Ulteriori osservazioni
In tema di rimborsi, spetta al contribuente che avanza l’istanza di rimborso di un tributo, l’onere di allegare e di provare i fatti ai quali la legge ricollega il trattamento impositivo rivendicato nella domanda e che le argomentazioni con le quali l’ufficio nega la sussistenza dei fatti, o la qualificazione ad essi attribuita dal contribuente, costituiscono mere difese, come tali non soggette ad alcuna preclusione processuale, salvo la formazione del giudicato interno o – dove in concreto ne ricorrono i presupposti – l’applicazione del principio di non contestazione.
Al riguardo è opportuno segnalare l’orientamento espresso, in tema di Iva, dalla Corte suprema in numerose pronunce secondo cui tale onere probatorio non può essere adempiuto “con la mera esposizione della pretesa restitutoria nella dichiarazione presentata … giacché il credito fiscale non nasce da questa, bensì dal meccanismo fisiologico di applicazione del tributo previsto dalla legge” (Cassazione, sentenze n. 8998/2014, n. 23042/2015 e n. 18427/2012).

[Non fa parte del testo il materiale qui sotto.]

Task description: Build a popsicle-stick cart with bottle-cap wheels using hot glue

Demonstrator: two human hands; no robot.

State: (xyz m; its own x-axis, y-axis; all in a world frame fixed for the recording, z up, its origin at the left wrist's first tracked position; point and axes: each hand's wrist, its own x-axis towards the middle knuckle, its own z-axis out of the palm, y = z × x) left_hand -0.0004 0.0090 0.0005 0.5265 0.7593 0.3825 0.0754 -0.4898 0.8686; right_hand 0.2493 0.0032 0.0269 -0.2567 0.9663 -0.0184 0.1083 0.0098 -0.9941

In ordine agli aspetti processuali, “le argomentazioni con cui l’Ufficio nega la sussistenza di detti fatti, o la qualificazione ad essi attribuita dal contribuente, costituiscono mere difese, come tali non soggette ad alcuna preclusione processuale, salva la formazione del giudicato interno”, in ossequio alla disciplina contenuta nell’articolo 57 del Dlgs 546/1992.
Si definiscono, in genere, mere difese quelle fondate sulla deduzione di nuove argomentazioni giuridiche o sulla richiesta di applicazione di norme diverse da quelle invocate in giudizio. Secondo la Corte suprema sono “mere difese” quelle “dirette a sollecitare il rilievo d’ufficio da parte del giudice, della inesistenza dei fatti costitutivi del diritto dedotto in giudizio (Cassazione,  15546/2004, con riferimento alla posizione del contribuente), ovvero, specularmente, in quanto volte alla mera contestazione, da parte dell’Amministrazione, delle censure mosse dal contribuente all’atto impugnato con il ricorso ed alle quali rimane circoscritta la indagine rimessa al giudice” (sentenza n. 13331/2016).